• [WORK TASK] Check the listing that follows and work out how many lines include "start". The reply is that number alone.

- Opening Delimiter -

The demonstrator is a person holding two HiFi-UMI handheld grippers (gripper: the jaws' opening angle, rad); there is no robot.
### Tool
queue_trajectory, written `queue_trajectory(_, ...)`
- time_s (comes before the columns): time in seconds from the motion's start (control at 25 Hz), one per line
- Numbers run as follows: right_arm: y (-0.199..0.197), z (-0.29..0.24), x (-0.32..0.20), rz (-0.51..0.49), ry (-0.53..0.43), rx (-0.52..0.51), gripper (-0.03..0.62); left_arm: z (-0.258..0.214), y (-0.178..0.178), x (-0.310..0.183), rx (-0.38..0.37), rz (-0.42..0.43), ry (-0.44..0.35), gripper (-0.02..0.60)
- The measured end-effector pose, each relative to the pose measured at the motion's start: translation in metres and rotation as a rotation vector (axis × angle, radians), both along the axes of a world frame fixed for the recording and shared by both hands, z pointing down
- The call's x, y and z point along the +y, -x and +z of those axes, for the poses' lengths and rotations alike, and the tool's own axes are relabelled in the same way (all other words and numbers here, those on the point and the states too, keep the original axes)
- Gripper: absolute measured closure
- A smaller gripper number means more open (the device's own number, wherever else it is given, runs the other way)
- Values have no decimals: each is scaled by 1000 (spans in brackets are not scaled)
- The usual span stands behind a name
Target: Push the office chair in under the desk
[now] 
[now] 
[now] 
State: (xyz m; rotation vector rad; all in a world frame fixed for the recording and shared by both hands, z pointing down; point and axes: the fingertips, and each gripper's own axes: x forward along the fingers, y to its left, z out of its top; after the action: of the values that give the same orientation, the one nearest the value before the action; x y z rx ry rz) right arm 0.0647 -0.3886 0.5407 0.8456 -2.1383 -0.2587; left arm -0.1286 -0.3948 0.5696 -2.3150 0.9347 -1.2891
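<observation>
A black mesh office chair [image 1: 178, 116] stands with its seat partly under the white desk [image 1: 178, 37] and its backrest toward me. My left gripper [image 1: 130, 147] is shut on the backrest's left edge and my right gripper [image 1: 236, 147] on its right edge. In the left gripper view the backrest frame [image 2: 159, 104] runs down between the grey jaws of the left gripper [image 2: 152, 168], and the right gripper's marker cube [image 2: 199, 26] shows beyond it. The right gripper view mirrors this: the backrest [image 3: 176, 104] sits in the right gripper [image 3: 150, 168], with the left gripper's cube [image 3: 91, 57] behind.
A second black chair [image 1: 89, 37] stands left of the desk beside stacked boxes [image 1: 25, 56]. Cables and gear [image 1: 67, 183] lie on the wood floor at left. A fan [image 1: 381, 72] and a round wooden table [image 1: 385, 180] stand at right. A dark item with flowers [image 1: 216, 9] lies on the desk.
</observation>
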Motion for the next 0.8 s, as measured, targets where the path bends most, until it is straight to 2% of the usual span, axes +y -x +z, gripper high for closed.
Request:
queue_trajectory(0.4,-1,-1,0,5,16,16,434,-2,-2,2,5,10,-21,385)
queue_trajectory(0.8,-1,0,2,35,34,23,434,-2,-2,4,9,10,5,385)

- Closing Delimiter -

• [RESULT] 2